How to complete this task:
Please find all lines containing "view" in the listing below and copy them.

(Given data Opens)

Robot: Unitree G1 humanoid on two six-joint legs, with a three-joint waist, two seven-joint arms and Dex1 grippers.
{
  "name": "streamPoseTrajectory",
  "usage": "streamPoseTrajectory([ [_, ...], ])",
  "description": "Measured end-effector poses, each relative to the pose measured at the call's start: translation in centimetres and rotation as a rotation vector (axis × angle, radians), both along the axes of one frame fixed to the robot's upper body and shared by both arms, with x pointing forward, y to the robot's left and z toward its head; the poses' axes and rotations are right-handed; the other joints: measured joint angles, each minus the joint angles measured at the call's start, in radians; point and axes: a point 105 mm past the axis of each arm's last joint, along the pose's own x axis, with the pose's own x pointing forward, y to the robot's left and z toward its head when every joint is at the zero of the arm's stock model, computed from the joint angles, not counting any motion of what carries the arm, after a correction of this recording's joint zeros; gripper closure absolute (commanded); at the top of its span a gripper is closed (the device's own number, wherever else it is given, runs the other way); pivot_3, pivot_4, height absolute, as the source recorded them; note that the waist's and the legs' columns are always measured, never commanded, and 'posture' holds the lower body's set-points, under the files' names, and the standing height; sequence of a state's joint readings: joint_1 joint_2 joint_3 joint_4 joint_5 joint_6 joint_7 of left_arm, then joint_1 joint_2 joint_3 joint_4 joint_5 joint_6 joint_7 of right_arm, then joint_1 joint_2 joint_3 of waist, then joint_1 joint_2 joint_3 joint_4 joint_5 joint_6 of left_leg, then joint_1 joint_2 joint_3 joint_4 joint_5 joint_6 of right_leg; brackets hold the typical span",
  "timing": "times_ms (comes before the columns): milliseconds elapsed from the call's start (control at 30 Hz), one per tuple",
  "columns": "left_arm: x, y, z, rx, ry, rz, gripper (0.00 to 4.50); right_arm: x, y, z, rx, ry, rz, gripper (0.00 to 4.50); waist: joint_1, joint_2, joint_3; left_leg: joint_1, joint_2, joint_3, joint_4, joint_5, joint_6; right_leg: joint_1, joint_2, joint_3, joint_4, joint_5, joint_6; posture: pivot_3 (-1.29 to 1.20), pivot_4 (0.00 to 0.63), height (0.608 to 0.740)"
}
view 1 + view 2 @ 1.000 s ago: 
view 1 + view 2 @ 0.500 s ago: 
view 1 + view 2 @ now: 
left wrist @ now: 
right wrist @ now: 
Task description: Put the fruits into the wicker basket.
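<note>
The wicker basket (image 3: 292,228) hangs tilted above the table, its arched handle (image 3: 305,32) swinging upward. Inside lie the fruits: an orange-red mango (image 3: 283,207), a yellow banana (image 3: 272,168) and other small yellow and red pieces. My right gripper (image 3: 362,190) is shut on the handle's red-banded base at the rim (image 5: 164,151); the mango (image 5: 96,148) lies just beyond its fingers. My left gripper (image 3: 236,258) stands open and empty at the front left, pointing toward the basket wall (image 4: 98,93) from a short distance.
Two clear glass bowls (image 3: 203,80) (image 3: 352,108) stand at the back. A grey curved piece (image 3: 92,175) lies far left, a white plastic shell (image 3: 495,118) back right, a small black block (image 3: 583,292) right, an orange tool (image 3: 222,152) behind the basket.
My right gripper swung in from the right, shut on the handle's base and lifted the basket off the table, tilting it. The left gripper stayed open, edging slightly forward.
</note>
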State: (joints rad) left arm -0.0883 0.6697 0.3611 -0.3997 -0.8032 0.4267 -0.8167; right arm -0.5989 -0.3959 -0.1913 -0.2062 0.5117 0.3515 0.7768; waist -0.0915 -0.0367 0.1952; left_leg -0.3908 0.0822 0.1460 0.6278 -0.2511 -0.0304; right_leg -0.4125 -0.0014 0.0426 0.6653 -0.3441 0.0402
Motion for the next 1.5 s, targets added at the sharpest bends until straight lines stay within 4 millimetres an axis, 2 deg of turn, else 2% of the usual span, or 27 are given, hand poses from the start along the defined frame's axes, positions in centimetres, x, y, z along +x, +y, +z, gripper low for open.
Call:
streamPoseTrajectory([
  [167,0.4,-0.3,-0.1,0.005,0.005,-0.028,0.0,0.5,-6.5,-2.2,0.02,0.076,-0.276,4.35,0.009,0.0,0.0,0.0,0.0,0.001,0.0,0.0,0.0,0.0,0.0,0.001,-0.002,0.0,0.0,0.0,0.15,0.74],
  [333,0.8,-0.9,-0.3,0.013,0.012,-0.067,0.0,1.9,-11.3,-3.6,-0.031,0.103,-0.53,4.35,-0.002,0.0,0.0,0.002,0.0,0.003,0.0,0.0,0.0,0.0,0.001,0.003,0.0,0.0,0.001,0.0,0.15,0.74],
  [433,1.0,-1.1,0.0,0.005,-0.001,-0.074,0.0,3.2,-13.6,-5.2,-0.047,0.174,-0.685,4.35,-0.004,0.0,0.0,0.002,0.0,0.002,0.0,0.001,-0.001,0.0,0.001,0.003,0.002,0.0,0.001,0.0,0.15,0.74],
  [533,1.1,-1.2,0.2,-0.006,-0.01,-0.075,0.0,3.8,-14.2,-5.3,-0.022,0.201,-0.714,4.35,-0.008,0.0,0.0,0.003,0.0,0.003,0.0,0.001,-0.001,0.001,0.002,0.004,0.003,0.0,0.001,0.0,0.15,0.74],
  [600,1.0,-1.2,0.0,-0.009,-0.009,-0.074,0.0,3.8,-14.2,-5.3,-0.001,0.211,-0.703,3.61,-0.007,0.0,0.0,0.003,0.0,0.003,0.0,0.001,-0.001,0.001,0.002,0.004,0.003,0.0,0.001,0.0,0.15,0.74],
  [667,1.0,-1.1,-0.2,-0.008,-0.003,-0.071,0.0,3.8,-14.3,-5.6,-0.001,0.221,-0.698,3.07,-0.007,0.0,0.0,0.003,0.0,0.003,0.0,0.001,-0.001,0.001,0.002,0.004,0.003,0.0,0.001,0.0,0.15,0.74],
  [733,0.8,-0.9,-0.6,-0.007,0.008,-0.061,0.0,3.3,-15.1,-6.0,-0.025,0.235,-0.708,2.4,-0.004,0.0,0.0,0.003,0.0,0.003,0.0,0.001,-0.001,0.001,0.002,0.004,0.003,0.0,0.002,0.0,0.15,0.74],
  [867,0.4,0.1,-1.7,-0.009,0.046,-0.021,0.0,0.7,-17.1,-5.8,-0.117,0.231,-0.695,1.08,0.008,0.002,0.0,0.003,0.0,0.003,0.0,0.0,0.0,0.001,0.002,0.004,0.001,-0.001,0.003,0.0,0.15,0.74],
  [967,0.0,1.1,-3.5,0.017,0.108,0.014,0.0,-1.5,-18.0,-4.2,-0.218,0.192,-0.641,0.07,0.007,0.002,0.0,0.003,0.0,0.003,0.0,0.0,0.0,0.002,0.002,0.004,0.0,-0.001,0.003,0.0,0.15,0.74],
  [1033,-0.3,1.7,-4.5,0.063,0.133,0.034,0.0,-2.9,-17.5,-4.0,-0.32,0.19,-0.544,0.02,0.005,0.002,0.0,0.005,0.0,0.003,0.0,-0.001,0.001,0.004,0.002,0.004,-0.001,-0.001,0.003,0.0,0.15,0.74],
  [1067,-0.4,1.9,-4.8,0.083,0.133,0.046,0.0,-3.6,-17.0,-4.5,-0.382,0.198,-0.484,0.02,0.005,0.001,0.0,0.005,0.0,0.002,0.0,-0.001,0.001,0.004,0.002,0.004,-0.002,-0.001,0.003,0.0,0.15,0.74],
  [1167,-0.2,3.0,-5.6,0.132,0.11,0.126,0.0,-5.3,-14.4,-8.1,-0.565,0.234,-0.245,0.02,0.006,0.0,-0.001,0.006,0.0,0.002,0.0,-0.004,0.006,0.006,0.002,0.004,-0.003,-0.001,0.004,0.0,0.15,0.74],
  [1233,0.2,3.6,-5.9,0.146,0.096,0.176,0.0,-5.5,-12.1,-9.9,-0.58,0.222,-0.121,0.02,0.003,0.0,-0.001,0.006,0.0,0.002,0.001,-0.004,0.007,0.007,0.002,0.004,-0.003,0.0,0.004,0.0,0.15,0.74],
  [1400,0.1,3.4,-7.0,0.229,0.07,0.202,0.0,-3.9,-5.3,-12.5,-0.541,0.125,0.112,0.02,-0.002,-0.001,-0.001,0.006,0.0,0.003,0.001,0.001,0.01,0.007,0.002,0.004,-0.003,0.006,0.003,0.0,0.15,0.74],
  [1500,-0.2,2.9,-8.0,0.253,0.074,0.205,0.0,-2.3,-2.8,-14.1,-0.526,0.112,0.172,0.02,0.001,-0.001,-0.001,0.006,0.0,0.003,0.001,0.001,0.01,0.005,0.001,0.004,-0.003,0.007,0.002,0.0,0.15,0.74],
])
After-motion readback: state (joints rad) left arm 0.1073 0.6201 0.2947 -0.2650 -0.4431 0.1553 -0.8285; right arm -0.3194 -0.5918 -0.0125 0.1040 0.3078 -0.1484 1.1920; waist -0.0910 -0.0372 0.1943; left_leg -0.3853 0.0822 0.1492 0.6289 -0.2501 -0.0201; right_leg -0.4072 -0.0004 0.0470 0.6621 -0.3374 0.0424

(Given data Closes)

Output below:
view 1 + view 2 @ 1.000 s ago: 
view 1 + view 2 @ 0.500 s ago: 
view 1 + view 2 @ now: 

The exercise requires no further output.